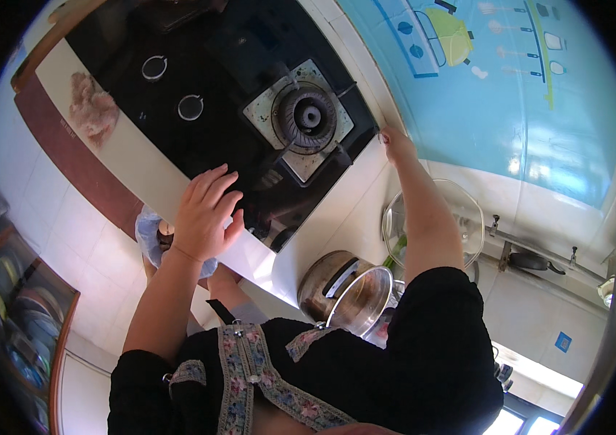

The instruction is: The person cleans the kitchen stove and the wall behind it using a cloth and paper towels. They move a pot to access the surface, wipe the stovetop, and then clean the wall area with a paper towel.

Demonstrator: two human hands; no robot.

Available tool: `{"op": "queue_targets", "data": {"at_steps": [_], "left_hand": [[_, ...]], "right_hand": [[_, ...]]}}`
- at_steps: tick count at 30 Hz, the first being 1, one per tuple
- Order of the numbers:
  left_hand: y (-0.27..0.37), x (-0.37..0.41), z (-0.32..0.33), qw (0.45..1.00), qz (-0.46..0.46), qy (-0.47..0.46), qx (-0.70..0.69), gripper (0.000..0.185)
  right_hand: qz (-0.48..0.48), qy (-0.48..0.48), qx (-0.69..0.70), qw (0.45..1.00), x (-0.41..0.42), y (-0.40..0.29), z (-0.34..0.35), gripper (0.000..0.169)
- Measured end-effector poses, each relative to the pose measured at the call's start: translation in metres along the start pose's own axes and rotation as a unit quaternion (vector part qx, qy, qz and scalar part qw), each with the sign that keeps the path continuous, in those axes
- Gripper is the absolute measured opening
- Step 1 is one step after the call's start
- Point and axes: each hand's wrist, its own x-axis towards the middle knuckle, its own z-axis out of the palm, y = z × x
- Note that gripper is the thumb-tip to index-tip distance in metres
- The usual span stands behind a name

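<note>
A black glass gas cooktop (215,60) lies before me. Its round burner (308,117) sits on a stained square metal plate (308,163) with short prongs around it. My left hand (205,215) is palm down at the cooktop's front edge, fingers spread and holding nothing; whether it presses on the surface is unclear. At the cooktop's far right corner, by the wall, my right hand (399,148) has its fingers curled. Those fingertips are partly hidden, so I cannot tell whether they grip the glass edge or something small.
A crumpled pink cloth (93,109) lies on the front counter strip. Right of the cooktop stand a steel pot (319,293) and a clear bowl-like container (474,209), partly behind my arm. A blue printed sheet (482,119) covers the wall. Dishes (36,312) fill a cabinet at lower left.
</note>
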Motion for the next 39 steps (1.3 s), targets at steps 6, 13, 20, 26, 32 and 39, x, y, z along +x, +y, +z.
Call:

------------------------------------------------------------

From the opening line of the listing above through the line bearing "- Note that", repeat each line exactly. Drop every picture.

The instruction is: The person cleans the kitchen stove and the wall behind it using a cloth and paper towels. They move a pot to access the surface, wipe the stovetop, and then clean the wall area with a paper towel.

Demonstrator: two human hands; no robot.

Available tool: `{"op": "queue_targets", "data": {"at_steps": [_], "left_hand": [[_, ...]], "right_hand": [[_, ...]]}}`
- at_steps: tick count at 30 Hz, the first being 1, one per tuple
- Order of the numbers:
  left_hand: y (-0.27..0.37), x (-0.37..0.41), z (-0.32..0.33), qw (0.45..1.00), qz (-0.46..0.46), qy (-0.47..0.46), qx (-0.70..0.69), gripper (0.000..0.185)
  right_hand: qz (-0.48..0.48), qy (-0.48..0.48), qx (-0.69..0.70), qw (0.45..1.00), x (-0.41..0.42), y (-0.40..0.29), z (-0.34..0.35), gripper (0.000..0.169)
- Measured end-effector poses, each relative to the pose measured at the call's start: translation in metres along the start pose's own axes and rotation as a unit quaternion (vector part qx, qy, qz and scalar part qw), each with the sign that keeps the path continuous, in those axes
- Gripper is the absolute measured opening
- Step 1 is one step after the call's start
- Point and axes: each hand's wrist, its own x-axis towards the middle knuckle, its own z-axis out of the palm, y = z × x
- Note that gripper is the thumb-tip to index-tip distance in metres

The exercise calls for nothing more.